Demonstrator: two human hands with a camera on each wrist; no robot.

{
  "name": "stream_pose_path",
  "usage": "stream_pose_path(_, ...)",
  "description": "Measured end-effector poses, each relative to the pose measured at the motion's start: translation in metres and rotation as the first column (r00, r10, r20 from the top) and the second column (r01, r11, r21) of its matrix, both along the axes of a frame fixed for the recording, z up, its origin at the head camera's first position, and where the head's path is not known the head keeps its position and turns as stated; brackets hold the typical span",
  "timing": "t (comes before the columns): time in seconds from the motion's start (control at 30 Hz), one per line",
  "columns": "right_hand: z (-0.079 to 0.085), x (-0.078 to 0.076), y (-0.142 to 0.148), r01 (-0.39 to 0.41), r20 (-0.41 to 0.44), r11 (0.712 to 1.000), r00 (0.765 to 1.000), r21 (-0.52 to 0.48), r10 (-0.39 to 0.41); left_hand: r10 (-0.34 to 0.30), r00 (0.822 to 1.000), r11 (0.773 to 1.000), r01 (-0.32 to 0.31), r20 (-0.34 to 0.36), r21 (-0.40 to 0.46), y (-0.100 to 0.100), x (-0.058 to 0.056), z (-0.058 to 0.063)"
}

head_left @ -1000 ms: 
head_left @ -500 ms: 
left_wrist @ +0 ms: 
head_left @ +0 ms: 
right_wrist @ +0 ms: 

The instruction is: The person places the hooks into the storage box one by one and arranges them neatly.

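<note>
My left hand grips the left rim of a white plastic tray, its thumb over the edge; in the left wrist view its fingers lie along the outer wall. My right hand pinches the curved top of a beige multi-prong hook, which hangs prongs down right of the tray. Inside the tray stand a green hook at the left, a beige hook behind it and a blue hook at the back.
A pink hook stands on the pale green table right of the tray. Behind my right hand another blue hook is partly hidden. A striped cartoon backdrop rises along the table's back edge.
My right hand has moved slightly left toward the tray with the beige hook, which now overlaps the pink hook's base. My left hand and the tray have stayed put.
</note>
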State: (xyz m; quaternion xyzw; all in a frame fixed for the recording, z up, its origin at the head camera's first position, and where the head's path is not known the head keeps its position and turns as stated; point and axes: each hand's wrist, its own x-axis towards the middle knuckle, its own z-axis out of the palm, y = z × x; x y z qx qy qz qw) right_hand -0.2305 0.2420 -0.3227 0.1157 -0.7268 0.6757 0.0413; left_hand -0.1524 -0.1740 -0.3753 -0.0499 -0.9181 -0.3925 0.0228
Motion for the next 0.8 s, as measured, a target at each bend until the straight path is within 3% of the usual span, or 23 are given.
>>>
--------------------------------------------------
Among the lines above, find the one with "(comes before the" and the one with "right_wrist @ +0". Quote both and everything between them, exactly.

- **FINAL ANSWER**
  "timing": "t (comes before the columns): time in seconds from the motion's start (control at 30 Hz), one per line",
  "columns": "right_hand: z (-0.079 to 0.085), x (-0.078 to 0.076), y (-0.142 to 0.148), r01 (-0.39 to 0.41), r20 (-0.41 to 0.44), r11 (0.712 to 1.000), r00 (0.765 to 1.000), r21 (-0.52 to 0.48), r10 (-0.39 to 0.41); left_hand: r10 (-0.34 to 0.30), r00 (0.822 to 1.000), r11 (0.773 to 1.000), r01 (-0.32 to 0.31), r20 (-0.34 to 0.36), r21 (-0.40 to 0.46), y (-0.100 to 0.100), x (-0.058 to 0.056), z (-0.058 to 0.063)"
}

head_left @ -1000 ms: 
head_left @ -500 ms: 
left_wrist @ +0 ms: 
head_left @ +0 ms: 
right_wrist @ +0 ms: 

Nothing else belongs in the answer.